> **WHAT TO PRODUCE**
Needed from the data below: every line from the one with "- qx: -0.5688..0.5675" up to and including the one with "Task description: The", repeated exactly and with nothing else.

________________________

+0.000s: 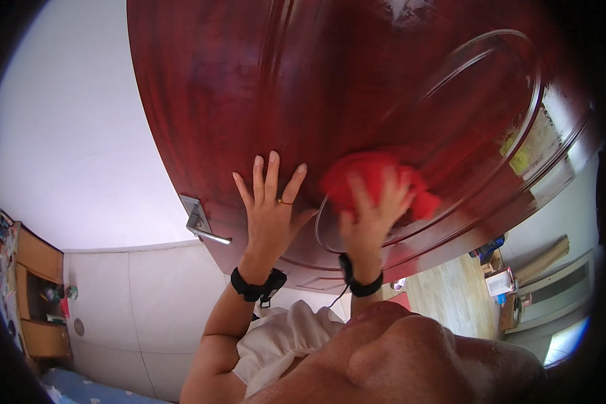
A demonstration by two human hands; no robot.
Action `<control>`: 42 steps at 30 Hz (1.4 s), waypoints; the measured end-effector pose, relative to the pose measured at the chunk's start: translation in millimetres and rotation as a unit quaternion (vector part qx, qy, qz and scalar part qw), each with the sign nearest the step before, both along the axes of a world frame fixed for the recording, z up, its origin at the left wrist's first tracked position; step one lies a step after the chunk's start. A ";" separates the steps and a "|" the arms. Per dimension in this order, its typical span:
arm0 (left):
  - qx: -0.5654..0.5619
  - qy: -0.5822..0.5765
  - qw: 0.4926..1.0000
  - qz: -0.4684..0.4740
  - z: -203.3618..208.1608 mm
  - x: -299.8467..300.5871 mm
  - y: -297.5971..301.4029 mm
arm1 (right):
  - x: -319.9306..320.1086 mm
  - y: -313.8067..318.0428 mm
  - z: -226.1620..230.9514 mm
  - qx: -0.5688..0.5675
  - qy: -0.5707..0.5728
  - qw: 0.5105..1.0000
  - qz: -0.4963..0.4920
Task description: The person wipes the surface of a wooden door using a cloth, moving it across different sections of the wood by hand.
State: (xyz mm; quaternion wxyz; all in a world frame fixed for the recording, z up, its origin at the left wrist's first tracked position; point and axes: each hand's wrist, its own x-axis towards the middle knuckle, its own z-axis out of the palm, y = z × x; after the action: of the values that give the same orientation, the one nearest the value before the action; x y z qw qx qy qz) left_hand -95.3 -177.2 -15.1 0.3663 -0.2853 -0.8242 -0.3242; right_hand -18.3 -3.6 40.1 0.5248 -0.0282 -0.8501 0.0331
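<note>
Pressing the cloth against the door just right of the frame's centre, we spread our blurred right hand over it. Our left hand lies splayed on the door, between the cloth and the handle at left.

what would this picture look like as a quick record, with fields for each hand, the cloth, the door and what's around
left hand: the left hand is spread open on the door, a ring on one finger
right hand: the right hand, blurred, is spread over a red cloth
cloth: against the door, right of the left hand
door: glossy dark red, silver lever handle left of the left hand
surroundings: wooden cabinet far left, pale tiled floor
</note>
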 end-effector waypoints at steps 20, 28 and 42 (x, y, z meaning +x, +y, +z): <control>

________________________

> **RESULT OF THE TASK**
  - qx: -0.5688..0.5675
  - qy: -0.5707..0.5728
  - qw: 0.5105..1.0000
  - qz: -0.4963..0.4920
Task description: The person wipes the surface of a wooden door using a cloth, moving it across different sections of the wood by hand.

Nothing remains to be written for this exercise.